ところが,世の中に広まっているのは,いかに楽をして痩せるかという話ばかりである。「あるある納豆事件」以来,多少下火にはなっているが,今でも本屋には「たったこれだけで2週間で激ヤセ」的な本が並んでいる。なぜか?もちろん,誰も苦労したくないからである。苦労しないで痩せるなんてありえない,とわかっているのに,そう主張する人が出てくると,つい「ひょっとして」と思ってしまうのが人の常である。本を出す方もみんな疑っていることが分かっているから,タイトルに全力投球する。みんなみごとなタイトルばかりだ。

 

さて,やっと英語学習の話なのだが,もうどういう話になるのかミエミエですよね。ミエミエなのであまり長々述べるのはやめにします。

 

英語学習とダイエットが似ているというのは,オリジナルな意見でも何でもない。ダイエット本と英語学習本は,何から何までそっくりである。中身なんか関係ない,タイトルがすべて,という作りもまったく同じ。ダイエット本があやしげな栄養科学を引き合いに出すのに対し,英語本は脳科学(らしきもの)を持ち出して,いかに楽して効果が上がるかを力説している。

いわく,「聞くだけで,どうとかこうとか」「英語脳を,なんたらかんたら」。あげくは,「英語は絶対勉強するな」なんて本が,勉強するなと言ってるわりに何冊ものシリーズで出てい・・・・たような気がする。出てましたよね,いませんでしたっけ?わかんない。

みんな楽に外国語が身に付くわけがないというのは知っているはずです。
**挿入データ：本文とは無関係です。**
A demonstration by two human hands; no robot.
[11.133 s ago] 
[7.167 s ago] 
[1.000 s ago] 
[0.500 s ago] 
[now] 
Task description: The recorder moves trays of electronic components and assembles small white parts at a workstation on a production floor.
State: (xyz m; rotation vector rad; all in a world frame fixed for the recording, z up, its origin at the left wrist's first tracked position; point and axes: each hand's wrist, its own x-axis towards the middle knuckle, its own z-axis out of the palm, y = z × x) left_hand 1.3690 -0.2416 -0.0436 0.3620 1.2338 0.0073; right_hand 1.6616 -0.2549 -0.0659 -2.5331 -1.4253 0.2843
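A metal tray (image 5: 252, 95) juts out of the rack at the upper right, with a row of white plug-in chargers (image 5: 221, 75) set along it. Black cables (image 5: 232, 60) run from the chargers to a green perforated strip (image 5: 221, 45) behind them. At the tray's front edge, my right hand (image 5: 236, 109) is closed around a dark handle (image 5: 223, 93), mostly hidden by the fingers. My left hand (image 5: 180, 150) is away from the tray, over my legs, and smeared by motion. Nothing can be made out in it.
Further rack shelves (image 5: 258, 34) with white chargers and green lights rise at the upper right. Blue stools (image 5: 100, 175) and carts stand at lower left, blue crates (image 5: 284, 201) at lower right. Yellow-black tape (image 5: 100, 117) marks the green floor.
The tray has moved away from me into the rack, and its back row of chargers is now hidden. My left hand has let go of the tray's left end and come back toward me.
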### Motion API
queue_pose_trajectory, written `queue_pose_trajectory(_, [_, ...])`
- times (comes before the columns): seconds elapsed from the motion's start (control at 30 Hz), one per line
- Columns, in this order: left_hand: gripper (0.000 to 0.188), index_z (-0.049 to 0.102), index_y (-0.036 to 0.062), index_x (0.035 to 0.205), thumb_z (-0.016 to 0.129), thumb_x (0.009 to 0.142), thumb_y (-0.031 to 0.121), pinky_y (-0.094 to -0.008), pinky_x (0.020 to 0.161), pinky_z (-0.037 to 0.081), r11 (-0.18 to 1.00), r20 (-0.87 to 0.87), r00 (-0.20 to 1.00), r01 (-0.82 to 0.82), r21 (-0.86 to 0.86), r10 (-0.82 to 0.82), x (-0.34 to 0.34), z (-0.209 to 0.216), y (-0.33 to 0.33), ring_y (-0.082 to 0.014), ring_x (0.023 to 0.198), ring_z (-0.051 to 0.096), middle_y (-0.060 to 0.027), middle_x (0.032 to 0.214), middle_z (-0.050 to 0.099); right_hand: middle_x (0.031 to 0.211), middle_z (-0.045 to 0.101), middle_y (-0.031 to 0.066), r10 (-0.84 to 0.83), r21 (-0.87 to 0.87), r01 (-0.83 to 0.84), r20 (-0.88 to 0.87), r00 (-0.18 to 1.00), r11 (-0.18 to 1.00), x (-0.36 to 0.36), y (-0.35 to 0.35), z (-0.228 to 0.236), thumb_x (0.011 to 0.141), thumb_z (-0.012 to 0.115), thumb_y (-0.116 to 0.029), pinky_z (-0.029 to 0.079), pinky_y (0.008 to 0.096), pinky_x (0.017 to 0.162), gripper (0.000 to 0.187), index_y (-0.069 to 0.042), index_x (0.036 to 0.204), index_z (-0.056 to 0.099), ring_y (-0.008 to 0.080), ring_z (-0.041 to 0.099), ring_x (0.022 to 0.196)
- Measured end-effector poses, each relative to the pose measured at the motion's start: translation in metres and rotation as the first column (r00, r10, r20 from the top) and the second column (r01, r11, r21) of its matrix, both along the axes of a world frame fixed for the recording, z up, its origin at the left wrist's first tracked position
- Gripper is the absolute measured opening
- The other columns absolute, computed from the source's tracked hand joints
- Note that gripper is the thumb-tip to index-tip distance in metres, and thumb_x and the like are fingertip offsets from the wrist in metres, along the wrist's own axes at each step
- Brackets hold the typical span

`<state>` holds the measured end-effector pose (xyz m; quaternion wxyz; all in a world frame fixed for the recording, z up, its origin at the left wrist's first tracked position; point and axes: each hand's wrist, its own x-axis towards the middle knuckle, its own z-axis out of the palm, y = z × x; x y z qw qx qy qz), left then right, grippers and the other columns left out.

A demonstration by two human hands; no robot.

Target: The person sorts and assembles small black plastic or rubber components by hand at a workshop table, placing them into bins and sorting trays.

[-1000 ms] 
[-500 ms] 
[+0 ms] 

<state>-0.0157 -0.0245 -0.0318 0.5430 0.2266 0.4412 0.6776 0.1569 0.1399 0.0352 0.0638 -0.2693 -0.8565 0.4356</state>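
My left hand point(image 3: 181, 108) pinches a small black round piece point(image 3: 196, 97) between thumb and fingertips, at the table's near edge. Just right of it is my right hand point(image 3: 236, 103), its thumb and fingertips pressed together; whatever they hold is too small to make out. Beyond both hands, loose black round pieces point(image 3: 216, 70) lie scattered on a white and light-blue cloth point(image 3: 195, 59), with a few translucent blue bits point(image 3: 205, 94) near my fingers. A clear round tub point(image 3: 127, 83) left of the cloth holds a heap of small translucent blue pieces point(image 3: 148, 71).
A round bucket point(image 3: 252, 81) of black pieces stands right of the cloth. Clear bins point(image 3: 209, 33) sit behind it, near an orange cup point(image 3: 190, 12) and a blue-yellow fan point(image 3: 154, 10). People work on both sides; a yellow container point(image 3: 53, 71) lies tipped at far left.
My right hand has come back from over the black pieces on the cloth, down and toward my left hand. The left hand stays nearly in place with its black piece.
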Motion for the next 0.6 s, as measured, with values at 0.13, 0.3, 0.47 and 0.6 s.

新しい英語学習本が次から次に出版されるのは,以前の本に効果がなかった証拠だということも知っているはず。知っているのに手を出してしまう。なぜなんでしょう?

それは結局,英語(外国語)ができる,ということについて明確なイメージや概念をみんなが持っていない,少なくとも一般の人々に共有されていないということが根本的な原因だと思います。英語ができるということはどういうことなのか,どういうことではないのか,このへんをはっきりさせれば誤解や妄信は少なくなるのではないかと思うのですが,つづきはまた今度,ということで・・・

 

書きながら,英語学習本と「株の儲け方」本もよく似ていることに気づいた。次はこれを書こうかな?でも,論旨はおんなじになっちゃいそうですね。

All the book titles cited in this article are fictitious. Any resemblance to real books is purely coincidental.